The chimeric antigen receptor is the polypeptide sequence shown in SEQ ID NO.16.
A chimeric antigen receptor cell, which expresses a chimeric antigen receptor that recognizes the cable-alkylated VAR2CSA recombinant protein of claim 1.
A pharmaceutical composition comprising the VAR2CSA recombinant protein of the chain alkylation as claimed in claim 1, the nucleic acid molecule as claimed in claim 3, the chimeric antigen receptor cell system as claimed in claim 4 or the chimeric antigen receptor cell system as claimed in claim 1 Any one or a combination of at least two of the chimeric antigen receptor cells described in claim 6;

The pharmaceutical composition also includes pharmaceutically acceptable auxiliary materials.

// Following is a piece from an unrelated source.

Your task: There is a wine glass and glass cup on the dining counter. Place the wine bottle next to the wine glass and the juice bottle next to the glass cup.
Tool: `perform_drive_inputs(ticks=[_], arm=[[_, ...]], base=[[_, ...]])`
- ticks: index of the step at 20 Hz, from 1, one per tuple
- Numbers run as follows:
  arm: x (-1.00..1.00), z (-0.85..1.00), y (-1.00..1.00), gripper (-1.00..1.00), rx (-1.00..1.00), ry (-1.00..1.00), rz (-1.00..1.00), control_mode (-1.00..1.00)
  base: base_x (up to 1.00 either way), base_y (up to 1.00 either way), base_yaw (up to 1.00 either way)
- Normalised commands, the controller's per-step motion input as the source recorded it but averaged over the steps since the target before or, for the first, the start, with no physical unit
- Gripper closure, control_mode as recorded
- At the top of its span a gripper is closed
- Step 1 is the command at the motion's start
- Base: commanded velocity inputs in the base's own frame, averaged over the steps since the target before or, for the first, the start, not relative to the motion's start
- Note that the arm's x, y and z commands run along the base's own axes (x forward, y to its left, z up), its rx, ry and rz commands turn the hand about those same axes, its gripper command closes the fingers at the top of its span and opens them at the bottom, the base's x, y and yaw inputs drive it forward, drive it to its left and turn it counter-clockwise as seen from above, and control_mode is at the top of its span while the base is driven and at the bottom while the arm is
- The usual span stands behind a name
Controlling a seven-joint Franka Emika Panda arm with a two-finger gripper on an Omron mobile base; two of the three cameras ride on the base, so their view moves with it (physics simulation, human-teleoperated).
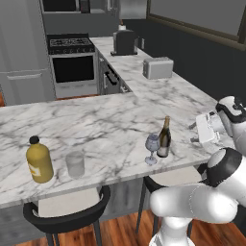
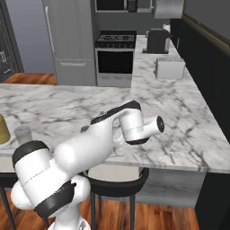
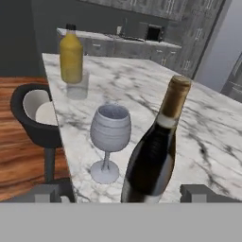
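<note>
On the dining counter (image 1: pixel 96 125) the wine bottle (image 3: pixel 153 156) stands just beside the wine glass (image 3: pixel 109 137), between my gripper's (image 3: pixel 127 196) spread, empty fingertips, so any careless sideways swing risks toppling both.

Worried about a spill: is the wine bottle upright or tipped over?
Upright. The wine bottle stands on its base on the dining counter, neck up, beside the wine glass; the hand view shows the same.
</note>
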Motion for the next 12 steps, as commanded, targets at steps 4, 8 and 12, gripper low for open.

The cable alkylated VAR2CSA recombinant protein as claimed in claim 1, the nucleic acid molecule as claimed in claim 3, the chimeric antigen receptor cell system as claimed in claim 4, the chimeric antigen as claimed in claim 6 The application of the recipient cell or the pharmaceutical composition as claimed in claim 7 in the preparation of medicaments for treating tumors;

The tumor is a solid tumor and/or a blood tumor expressing placenta-like chondroitin sulfate A.